WHAT IS NEEDED:
Each time a line of the listing holds "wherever", copy that line.
:::::
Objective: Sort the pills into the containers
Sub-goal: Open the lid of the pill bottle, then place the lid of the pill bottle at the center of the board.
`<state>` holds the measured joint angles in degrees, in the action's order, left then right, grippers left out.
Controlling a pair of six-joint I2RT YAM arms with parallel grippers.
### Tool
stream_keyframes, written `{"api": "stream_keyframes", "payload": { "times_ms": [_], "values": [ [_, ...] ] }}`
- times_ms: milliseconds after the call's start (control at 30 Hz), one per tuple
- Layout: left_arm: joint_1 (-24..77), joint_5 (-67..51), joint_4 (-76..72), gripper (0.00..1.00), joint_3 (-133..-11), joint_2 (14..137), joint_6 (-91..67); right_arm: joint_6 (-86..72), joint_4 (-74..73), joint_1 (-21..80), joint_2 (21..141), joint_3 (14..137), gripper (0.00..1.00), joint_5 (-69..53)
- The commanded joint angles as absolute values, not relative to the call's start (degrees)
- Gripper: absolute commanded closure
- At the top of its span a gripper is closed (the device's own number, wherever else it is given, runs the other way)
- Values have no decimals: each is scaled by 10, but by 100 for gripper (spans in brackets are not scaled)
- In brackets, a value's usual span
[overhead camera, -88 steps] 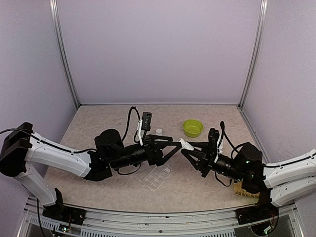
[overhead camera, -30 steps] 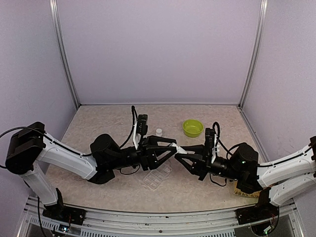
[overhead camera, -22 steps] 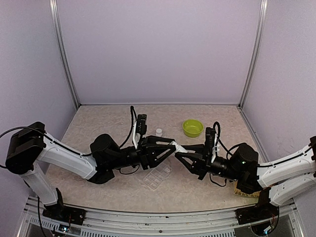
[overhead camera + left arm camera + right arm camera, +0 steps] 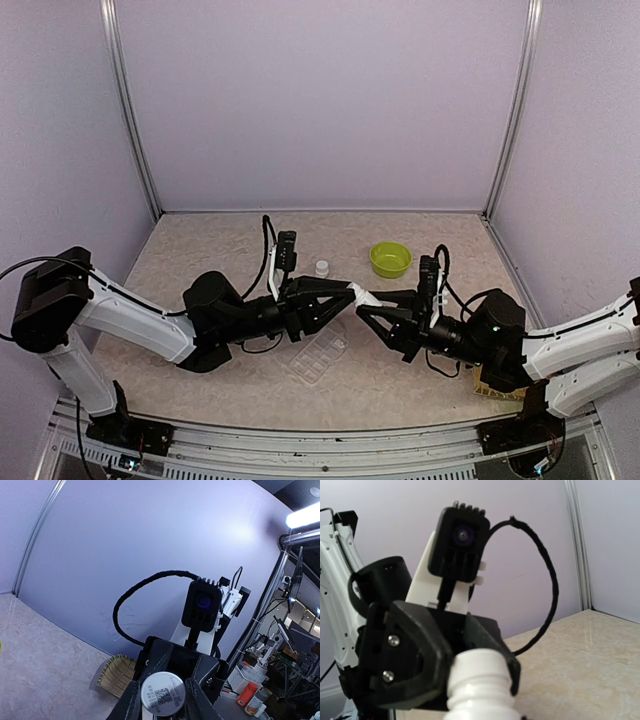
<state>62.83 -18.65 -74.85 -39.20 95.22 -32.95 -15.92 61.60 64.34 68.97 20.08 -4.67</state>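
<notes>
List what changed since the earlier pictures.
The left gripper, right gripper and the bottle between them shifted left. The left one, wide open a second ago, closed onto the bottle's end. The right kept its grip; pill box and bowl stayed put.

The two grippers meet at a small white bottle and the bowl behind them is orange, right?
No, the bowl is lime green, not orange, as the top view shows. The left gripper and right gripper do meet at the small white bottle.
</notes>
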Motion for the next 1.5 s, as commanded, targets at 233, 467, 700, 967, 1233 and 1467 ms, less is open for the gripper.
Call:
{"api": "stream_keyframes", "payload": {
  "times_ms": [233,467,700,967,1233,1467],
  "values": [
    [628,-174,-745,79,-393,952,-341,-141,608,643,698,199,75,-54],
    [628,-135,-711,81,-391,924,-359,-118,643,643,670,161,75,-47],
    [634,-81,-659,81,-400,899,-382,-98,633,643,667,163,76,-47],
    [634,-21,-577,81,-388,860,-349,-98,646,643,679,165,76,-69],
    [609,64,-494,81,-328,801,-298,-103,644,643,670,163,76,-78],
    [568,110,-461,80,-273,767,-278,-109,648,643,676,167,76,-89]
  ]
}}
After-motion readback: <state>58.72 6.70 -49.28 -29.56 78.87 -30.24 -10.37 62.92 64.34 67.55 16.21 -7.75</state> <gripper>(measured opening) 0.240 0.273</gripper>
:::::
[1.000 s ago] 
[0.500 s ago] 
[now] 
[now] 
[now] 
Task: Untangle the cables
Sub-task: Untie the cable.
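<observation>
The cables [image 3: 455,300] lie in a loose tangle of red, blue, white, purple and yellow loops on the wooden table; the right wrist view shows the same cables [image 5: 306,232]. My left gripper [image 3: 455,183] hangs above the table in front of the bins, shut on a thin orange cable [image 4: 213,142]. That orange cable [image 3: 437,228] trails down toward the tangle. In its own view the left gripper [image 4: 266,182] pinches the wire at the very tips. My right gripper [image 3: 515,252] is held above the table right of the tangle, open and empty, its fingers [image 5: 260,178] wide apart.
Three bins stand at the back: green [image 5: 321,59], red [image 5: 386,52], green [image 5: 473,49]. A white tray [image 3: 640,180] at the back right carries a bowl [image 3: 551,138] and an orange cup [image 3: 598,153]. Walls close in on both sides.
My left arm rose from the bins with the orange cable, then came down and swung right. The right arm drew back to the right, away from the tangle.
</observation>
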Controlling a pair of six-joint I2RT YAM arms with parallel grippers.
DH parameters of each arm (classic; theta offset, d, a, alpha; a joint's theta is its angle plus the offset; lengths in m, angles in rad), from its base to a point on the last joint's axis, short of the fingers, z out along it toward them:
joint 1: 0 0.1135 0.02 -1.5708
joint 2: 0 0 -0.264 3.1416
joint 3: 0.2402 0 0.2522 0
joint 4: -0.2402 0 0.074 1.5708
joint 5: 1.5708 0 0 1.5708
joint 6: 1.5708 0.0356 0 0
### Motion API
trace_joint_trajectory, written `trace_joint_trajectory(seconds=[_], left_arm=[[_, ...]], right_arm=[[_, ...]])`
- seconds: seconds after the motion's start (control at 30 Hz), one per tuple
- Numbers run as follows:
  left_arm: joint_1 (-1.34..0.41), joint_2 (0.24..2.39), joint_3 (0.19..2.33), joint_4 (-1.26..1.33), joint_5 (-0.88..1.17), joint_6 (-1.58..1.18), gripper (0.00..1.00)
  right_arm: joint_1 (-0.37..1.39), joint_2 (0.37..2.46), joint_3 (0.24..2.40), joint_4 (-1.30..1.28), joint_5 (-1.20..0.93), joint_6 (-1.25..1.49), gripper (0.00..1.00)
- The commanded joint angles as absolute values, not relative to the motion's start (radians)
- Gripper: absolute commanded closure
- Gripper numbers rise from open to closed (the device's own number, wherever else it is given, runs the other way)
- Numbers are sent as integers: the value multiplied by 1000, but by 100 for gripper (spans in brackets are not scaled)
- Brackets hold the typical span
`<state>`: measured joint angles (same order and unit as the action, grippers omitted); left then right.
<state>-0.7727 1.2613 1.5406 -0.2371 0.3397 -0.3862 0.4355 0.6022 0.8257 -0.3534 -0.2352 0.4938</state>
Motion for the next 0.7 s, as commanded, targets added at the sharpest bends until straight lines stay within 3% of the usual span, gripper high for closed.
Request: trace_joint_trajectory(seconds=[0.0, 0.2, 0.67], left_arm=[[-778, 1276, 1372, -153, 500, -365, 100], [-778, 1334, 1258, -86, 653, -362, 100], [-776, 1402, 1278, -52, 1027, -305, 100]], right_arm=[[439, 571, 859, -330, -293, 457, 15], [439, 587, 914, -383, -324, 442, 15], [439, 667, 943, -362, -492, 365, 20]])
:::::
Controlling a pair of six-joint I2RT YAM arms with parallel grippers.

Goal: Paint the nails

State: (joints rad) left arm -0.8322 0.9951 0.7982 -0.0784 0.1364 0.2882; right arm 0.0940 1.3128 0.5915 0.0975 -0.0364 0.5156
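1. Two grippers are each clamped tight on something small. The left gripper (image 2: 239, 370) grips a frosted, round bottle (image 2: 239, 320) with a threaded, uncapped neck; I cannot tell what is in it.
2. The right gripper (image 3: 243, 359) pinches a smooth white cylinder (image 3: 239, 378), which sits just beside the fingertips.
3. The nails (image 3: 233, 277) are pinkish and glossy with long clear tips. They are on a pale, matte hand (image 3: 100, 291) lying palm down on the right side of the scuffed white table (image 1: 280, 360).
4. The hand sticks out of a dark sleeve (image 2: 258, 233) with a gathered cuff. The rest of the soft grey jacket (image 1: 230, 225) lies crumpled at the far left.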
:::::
ANSWER TO THIS PROBLEM:
- At the top of its span a gripper is closed (the device's own number, wherever else it is given, runs the other way)
- Gripper numbers rise from open to closed (the device's own number, wherever else it is given, runs the other way)

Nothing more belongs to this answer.